PaddleOCR-VL-1.5: Towards a Multi-Task 0.9B VLM for Robust In-the-Wild Document Parsing

Introduction

PaddleOCR-VL-1.5 is an advanced next-generation model of PaddleOCR-VL, achieving a new state-of-the-art accuracy of 94.5% on OmniDocBench v1.5. To rigorously evaluate robustness against real-world physical distortions—including scanning artifacts, skew, warping, screen photography, and illumination—we propose the Real5-OmniDocBench benchmark. Experimental results demonstrate that this enhanced model attains SOTA performance on the newly curated benchmark. Furthermore, we extend the model’s capabilities by incorporating seal recognition and text spotting tasks, while remaining a 0.9B ultra-compact VLM with high efficiency.

Key Capabilities of PaddleOCR-VL-1.5

With a parameter size of 0.9B, PaddleOCR-VL-1.5 achieves 94.5% accuracy on OmniDocBench v1.5, surpassing the previous SOTA model PaddleOCR-VL. Significant improvements are observed in table, formula, and text recognition.
It introduces an innovative approach to document parsing by supporting irregular-shaped localization, enabling accurate polygonal detection under skewed and warped document conditions. Evaluations across five real-world scenarios—scanning, skew, warping, screen-photography, and illumination—demonstrate superior performance over mainstream open-source and proprietary models.
The model introduces text spotting (text-line localization and recognition), along with seal recognition, with all corresponding metrics setting new SOTA results in their respective tasks.
PaddleOCR-VL-1.5 further strengthens its capability in specialized scenarios and multilingual recognition. Recognition performance is improved for rare characters, ancient texts, multilingual tables, underlines, and checkboxes, and language coverage is extended to include China's Tibetan script and Bengali.
The model supports automatic cross-page table merging and cross-page paragraph heading recognition, effectively mitigating content fragmentation issues in long-document parsing.

Model Architecture

News

2026.01.29 🚀 We release PaddleOCR-VL-1.5, —a Multi-Task 0.9B VLM for Robust In-the-Wild Document Parsing.

Usage

Install Dependencies

Install PaddlePaddle and PaddleOCR:

# The following command installs the PaddlePaddle version for CUDA 12.6. For other CUDA versions and the CPU version, please refer to https://www.paddlepaddle.org.cn/en/install/quick?docurl=/documentation/docs/en/develop/install/pip/linux-pip_en.html
python -m pip install paddlepaddle-gpu==3.2.1 -i https://www.paddlepaddle.org.cn/packages/stable/cu126/
python -m pip install -U "paddleocr[doc-parser]"
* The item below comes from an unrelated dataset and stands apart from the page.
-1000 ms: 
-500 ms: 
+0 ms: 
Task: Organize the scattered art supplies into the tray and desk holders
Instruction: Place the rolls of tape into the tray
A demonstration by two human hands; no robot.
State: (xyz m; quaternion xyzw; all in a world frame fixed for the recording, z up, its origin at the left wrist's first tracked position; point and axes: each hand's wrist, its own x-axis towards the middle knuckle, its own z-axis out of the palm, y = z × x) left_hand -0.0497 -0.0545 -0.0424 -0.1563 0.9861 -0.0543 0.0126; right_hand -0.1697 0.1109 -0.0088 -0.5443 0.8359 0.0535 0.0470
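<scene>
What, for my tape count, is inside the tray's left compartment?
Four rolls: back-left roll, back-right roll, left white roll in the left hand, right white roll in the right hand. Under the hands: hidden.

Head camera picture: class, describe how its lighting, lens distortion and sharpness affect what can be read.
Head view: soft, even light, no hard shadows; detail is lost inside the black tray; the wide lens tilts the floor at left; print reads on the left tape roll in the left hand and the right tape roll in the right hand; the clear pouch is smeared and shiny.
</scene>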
Please ensure that you install PaddlePaddle framework version 3.2.1 or above, along with the special version of safetensors. For macOS users, please use Docker to set up the environment.

Basic Usage

CLI usage:

paddleocr doc_parser -i https://paddle-model-ecology.bj.bcebos.com/paddlex/imgs/demo_image/paddleocr_vl_demo.png

Python API usage:

from paddleocr import PaddleOCRVL
pipeline = PaddleOCRVL()
output = pipeline.predict("https://paddle-model-ecology.bj.bcebos.com/paddlex/imgs/demo_image/paddleocr_vl_demo.png")
for res in output:
    res.print()
    res.save_to_json(save_path="output")
    res.save_to_markdown(save_path="output")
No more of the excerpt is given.